Abstract
Objective To develop a machine learning (ML) risk stratification model for predicting all-cause mortality and cardiovascular mortality while estimating the influence of lifestyle behavioral factors on the model’s efficacy.
Method A prospective cohort study was conducted using a nationally representative sample of adults aged 40 years or older, drawn from the US National Health and Nutrition Examination Survey from 2007 to 2010. The participants underwent a comprehensive in-person interview and medical laboratory examinations, and subsequently, their records were linked with the National Death Index for further analysis.
Result Within a cohort comprising 7921 participants, spanning an average follow-up duration of 9.75 years, a total of 1911 deaths, including 585 cardiovascular-related deaths, were recorded. The model predicted mortality with an area under the receiver operating characteristic curve (AUC) of 0.848 and 0.829. Stratifying participants into distinct risk groups based on ML scores proved effective. All lifestyle behaviors exhibited an inverse association with all-cause and cardiovascular mortality. As age increases, the discernible impacts of dietary scores and sedentary time become increasingly apparent, whereas an opposite trend was observed for physical activity.

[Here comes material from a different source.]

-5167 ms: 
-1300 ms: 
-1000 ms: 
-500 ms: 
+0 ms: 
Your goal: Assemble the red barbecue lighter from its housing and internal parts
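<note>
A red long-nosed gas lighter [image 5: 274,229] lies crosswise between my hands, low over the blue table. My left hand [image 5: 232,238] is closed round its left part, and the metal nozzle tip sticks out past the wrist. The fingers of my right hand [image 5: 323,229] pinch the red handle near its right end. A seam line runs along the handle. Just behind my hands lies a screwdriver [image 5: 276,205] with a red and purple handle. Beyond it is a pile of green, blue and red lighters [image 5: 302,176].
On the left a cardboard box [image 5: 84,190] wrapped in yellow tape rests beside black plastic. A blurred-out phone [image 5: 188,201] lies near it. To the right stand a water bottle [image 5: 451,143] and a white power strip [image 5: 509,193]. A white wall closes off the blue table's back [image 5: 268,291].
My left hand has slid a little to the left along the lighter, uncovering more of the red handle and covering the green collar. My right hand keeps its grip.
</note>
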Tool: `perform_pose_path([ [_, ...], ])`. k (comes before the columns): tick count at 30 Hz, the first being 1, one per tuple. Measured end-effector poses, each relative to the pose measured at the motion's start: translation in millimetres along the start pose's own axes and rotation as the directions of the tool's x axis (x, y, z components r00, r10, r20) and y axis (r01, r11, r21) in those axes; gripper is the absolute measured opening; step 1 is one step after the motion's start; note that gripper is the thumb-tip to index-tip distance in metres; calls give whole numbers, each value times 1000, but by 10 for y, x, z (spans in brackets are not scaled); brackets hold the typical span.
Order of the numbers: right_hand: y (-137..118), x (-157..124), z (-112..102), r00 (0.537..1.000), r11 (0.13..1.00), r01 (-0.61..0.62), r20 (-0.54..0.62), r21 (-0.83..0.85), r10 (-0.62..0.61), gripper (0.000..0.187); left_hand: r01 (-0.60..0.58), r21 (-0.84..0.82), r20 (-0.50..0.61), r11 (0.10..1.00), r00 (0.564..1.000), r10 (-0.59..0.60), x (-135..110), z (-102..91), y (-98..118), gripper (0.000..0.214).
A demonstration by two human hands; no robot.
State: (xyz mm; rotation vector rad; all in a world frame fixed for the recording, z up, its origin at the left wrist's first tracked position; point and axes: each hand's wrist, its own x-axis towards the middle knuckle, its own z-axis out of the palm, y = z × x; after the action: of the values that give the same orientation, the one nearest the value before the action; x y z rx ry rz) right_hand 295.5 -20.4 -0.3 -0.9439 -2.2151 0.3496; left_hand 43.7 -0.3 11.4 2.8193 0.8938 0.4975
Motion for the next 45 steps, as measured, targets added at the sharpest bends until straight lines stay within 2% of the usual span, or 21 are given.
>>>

Conclusion We develop a ML model based on lifestyle behaviors to predict all-cause and cardiovascular mortality. The developed model offers valuable insights for the assessment of individual lifestyle-related risks. It applies to individuals, healthcare professionals, and policymakers to make informed decisions.
Introduction
Cardiovascular disease (CVD) poses a formidable challenge to global health, contributing significantly to non-communicable diseases (NCDs) and representing a leading cause of mortality worldwide1,2. According to data from the World Health Organization (WHO), cardiovascular disease contributes to deaths of nearly one million people in the United States, accounting for 30% of the total annual mortality3. The escalating prevalence of CVD over the past few decades underscores the urgency of identifying effective preventive measures. Extensive research has elucidated a link between modifiable lifestyles and cardiovascular mortality.4–7 The inherent modifiability of lifestyle renders it of considerable practical significance as a predictive model factor. Through model prediction, the population can be informed of the current level of risk in their lifestyle and effectively promote their transition to a healthier lifestyle. However, traditional statistical methods exhibit limitations in establishing predictive models, struggling to effectively handle the intricate interaction between numerous variables.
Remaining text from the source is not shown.